Scientific classification
- Kingdom: Animalia
- Phylum: Chordata
- Class: Aves
- Clade: Strisores
- Order: Apodiformes
- Family: Trochilidae
- Genus: Heliangelus
- Species: H. exortis
- Binomial name: Heliangelus exortis (Fraser, 1840)

= Tourmaline sunangel =

- Genus: Heliangelus
- Species: exortis
- Authority: (Fraser, 1840)
- Conservation status: LC

Species of hummingbird

The tourmaline sunangel (Heliangelus exortis) is a species of hummingbird in the "coquettes", tribe Lesbiini of subfamily Lesbiinae. It is found in Colombia and Ecuador.
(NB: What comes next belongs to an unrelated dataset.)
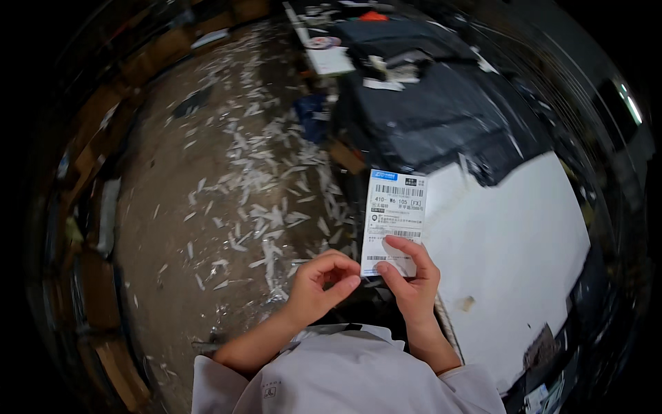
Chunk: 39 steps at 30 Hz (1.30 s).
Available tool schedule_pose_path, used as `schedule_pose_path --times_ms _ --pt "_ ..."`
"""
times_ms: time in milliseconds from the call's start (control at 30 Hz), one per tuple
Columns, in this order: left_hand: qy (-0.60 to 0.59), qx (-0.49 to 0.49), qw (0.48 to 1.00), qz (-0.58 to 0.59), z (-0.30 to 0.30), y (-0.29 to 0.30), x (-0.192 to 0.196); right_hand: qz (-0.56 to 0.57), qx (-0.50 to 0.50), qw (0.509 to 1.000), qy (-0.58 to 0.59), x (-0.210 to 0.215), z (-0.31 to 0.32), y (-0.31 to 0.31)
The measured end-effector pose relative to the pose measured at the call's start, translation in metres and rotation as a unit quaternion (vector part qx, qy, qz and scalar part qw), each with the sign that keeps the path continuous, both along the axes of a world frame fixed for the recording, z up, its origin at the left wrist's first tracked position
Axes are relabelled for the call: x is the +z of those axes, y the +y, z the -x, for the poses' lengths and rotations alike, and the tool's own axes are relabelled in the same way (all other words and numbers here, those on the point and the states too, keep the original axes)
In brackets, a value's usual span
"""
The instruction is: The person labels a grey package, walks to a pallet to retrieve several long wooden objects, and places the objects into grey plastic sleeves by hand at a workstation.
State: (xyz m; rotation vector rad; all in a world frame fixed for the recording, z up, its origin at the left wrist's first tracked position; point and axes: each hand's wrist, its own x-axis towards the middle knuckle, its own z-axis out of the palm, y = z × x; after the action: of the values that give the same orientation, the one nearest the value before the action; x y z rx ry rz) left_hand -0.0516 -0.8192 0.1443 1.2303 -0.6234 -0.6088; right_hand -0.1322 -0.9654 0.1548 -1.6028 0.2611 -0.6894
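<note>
We look down on a dim workroom with a bare floor (172,228) strewn with white paper strips (269,207), thickest in a band running from the far wall toward us. To the right stands a table (524,255) with a white top, and behind it lies a heap of dark bags (441,110) with a few white slips on them. Brown boxes (96,290) line the left edge of the room.

Both our hands are raised over the table's left edge, holding a white label (394,222) printed with barcodes — it stands upright, its lower end between the hands. The right hand (412,279) is closed on the label's lower part, thumb on the front, fingers behind. The left hand (321,283) is curled, fingertips pinching at the label's lower left corner — whether it grips the label itself or a backing layer we cannot tell. Pale sleeves (345,379) cover our arms below.
</note>
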Motion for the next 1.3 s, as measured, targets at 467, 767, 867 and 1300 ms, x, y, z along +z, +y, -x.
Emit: schedule_pose_path --times_ms 467,767,867,1300 --pt "-0.066 0.426 0.898 -0.082 -0.119 0.217 -0.006 0.136 0.284 0.948 -0.051 -0.017 -0.221 0.214" --pt "-0.071 0.583 0.801 -0.114 -0.241 0.338 -0.007 0.106 0.473 0.872 -0.061 -0.028 -0.400 0.350" --pt "-0.007 0.633 0.770 -0.083 -0.260 0.388 -0.005 0.108 0.572 0.813 -0.028 -0.024 -0.438 0.414" --pt "-0.039 0.838 0.421 -0.346 -0.253 0.681 -0.078 0.126 0.840 0.524 -0.059 -0.120 -0.481 0.795"
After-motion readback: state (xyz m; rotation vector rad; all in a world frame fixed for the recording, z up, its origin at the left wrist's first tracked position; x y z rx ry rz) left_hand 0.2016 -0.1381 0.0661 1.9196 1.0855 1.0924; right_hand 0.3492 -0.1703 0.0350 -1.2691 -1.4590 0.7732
==Taxonomy and systematics==

The tourmaline sunangel is monotypic. However, at times it has been considered conspecific with the flame-throated sunangel (H. micraster).

==Description==

The tourmaline sunangel is 10 to 11 cm long. Males weigh 3.5 to 8.5 g and females 4 to 5.2 g. Their bill is blackish, straight, and of medium length. Both sexes have dark shining green upperparts and dusky gray underparts with round green spots. Their tails' central feathers are dark bronze and the others blackish. Adult males have a glittering green frontlet just above the bill, a dark purple-blue chin, and a glittering rosy pink gorget with a glittering emerald green border below it. Adult females lack the green frontlet, their chin is blackish, and their throat whitish with green to dusky speckles and sometimes a few glittering rosy feathers. Juveniles are like the adult female but the male has a white chin.

==Distribution and habitat==

The tourmaline sunangel is found in all three Andes ranges of Colombia and south on the eastern slope to Ecuador's Morona-Santiago Province. It inhabits the interior and edges of humid to wet premontane forest, especially cloudforest and elfin forest. It also occurs in bushy clearings and shrubby pastures. In elevation it mainly ranges between 2300 and 3400 m but is found as low as 1500 m.

==Behavior==
===Movement===

The tourmaline sunangel is almost entirely sendentary but in Colombia makes occasional movements into the tropical zone.

===Feeding===

The tourmaline sunangel is aggressively territorial at feeding locations. It takes nectar from a variety of flowering plants, usually those low to the ground both in semi-open landscapes and within the forest. It usually clings to flowers to feed rather than hovering at them. It captures insects by hawking from a perch and by gleaning from vegetation.

===Breeding===

The tourmaline sunangel's breeding season appears to span from March to August. The clutch of two white eggs is incubated by the female. Nothing else is known about the species' breeding phenology.

===Vocalization===

A vocalization believed to be the tourmaline sunangel's song is "a repeated series of single notes...typically a few high-pitched upslurred notes followed by a slightly lower-pitched downslurred note, 'suwee....suwee..tsew...suwee...tsew...'." Its call is "a short dry gravelly trill 'trrr', repeated at intervals" and it also makes a continuous dry chatter.

==Status==

The IUCN has assessed the tourmaline sunangel as being of Least Concern. Its population size is not known but is believed to be stable. It is locally fairly common and occurs in several protected areas.